Les résultats de l'hybridation naturelle sont incroyablement variés, allant de la spéciation hybride à l'extinction des taxons parentaux. Les populations ou lignées hybrides orphelines sont celles qui se produisent en l'absence des taxons parentaux, présentant un défi pour comprendre leurs origines. Ils peuvent survenir de plusieurs façons. Ils peuvent résulter d'une dispersion au-delà de l'aire de répartition des taxons parentaux. Les populations hybrides peuvent devenir orphelines en provoquant la disparition de leurs progéniteurs du paysage, par submersion génétique ou exclusion compétitive. En Amérique du Nord Ancolie (communément appelées ancolies), l'hybridation interspécifique est un phénomène évolutif frappant. Tout au long de leur distribution naturelle, les formes florales intercalées se produisent souvent dans des zones où les aires de répartition des espèces se chevauchent

Une étude récente de Groh et al. et publié dans AoBP décrit l'investigation d'une population hybride « orpheline » entre Aquilégie Formose et Aquilegia flavescens, deux taxons de l'ouest de l'Amérique du Nord, chez lesquels cette dernière espèce est absente à la fois localement et régionalement. Les auteurs présentent des analyses de la morphologie florale, du mélange nucléaire et de la séquence plastidique héritée de la mère pour confirmer l'hybridité et discuter des scénarios d'origine possibles. Les plantes de la population hybride orpheline étaient en moyenne intermédiaires entre les A. Formose et A. flavescens pour la plupart des phénotypes examinés et ont montré des preuves de mélange génétique. Bien que la dispersion du pollen sur de longues distances ne puisse pas être exclue, il est suggéré que A. flavescens peut avoir occupé autrefois la région et a été perdu localement par assimilation génétique continue avec des individus hybrides.

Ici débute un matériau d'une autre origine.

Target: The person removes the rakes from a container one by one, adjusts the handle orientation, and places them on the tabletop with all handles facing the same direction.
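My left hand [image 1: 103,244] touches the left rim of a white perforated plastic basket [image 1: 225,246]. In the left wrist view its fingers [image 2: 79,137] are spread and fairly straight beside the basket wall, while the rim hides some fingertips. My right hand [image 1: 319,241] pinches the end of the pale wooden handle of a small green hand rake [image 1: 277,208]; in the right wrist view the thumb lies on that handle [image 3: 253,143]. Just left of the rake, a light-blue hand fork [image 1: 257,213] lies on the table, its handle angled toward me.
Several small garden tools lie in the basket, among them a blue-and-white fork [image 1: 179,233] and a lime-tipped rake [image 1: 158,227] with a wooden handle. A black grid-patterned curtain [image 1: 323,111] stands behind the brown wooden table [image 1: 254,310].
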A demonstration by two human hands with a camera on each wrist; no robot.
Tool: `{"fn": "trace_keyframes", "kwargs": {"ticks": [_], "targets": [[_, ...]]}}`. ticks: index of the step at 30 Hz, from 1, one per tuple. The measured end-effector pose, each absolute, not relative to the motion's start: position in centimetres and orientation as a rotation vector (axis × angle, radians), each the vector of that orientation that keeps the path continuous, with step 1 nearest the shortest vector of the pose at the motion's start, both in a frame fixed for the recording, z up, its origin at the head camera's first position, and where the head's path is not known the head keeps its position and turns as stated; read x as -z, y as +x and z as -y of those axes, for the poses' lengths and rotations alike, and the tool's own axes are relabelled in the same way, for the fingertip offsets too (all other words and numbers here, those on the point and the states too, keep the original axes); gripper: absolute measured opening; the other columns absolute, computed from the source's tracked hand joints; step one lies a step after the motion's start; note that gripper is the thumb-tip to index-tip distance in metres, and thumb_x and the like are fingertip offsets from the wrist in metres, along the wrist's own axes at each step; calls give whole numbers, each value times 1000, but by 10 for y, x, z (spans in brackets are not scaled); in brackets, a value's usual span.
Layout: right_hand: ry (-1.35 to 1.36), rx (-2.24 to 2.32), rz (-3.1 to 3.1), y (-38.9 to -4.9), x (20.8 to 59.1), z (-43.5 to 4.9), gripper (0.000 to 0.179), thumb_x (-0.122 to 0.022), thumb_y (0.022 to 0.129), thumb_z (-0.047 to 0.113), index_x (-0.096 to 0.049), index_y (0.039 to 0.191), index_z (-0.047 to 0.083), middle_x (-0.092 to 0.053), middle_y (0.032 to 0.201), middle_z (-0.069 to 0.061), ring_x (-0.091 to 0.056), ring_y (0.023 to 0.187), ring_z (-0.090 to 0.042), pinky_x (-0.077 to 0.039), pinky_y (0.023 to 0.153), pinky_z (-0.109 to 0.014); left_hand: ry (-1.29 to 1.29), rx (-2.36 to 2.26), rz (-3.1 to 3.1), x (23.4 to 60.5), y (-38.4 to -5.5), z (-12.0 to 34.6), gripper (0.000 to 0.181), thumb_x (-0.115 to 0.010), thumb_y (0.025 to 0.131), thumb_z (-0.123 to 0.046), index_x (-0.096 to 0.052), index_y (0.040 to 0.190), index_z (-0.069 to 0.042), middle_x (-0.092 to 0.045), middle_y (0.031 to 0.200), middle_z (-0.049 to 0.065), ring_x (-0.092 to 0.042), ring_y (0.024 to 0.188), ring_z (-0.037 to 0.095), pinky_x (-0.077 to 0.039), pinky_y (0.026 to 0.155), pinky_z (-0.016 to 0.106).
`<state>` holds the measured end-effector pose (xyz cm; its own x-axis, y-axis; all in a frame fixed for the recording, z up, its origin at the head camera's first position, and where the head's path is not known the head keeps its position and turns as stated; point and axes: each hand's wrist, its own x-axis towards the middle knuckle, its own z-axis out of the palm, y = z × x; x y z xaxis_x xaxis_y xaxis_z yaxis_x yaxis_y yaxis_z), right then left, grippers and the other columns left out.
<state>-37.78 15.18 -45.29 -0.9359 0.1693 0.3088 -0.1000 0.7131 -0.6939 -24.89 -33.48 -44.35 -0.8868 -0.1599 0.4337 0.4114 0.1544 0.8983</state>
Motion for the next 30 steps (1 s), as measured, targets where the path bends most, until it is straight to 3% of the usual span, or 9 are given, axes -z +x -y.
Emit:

Point culminant du chercheur

Jeff Groh a obtenu un baccalauréat spécialisé en biologie végétale en 2018 de l'Université de la Colombie-Britannique sous la supervision du Dr Quentin Cronk. Sa recherche de thèse de premier cycle portait sur les modèles locaux et régionaux d'hybridation dans le genre Ancolie. Pendant son séjour à l'UBC, Jeff a également travaillé dans le groupe du Dr Dolph Schluter, étudiant l'écologie évolutive de l'épinoche à trois épines. En 2018, Jeff a rejoint le laboratoire Ortiz-Barrientos de l'Université du Queensland en tant que boursier de l'American Australian Association, où il étudie actuellement l'adaptation parallèle à l'aide d'approches génomiques dans Senecio. Jeff poursuivra un doctorat en génétique des populations à l'UC Davis à partir de 2019. Jeff s'intéresse à la génétique évolutive et à l'écologie évolutive, et aspire à rechercher les liens entre les processus microévolutifs et les grands modèles de biodiversité.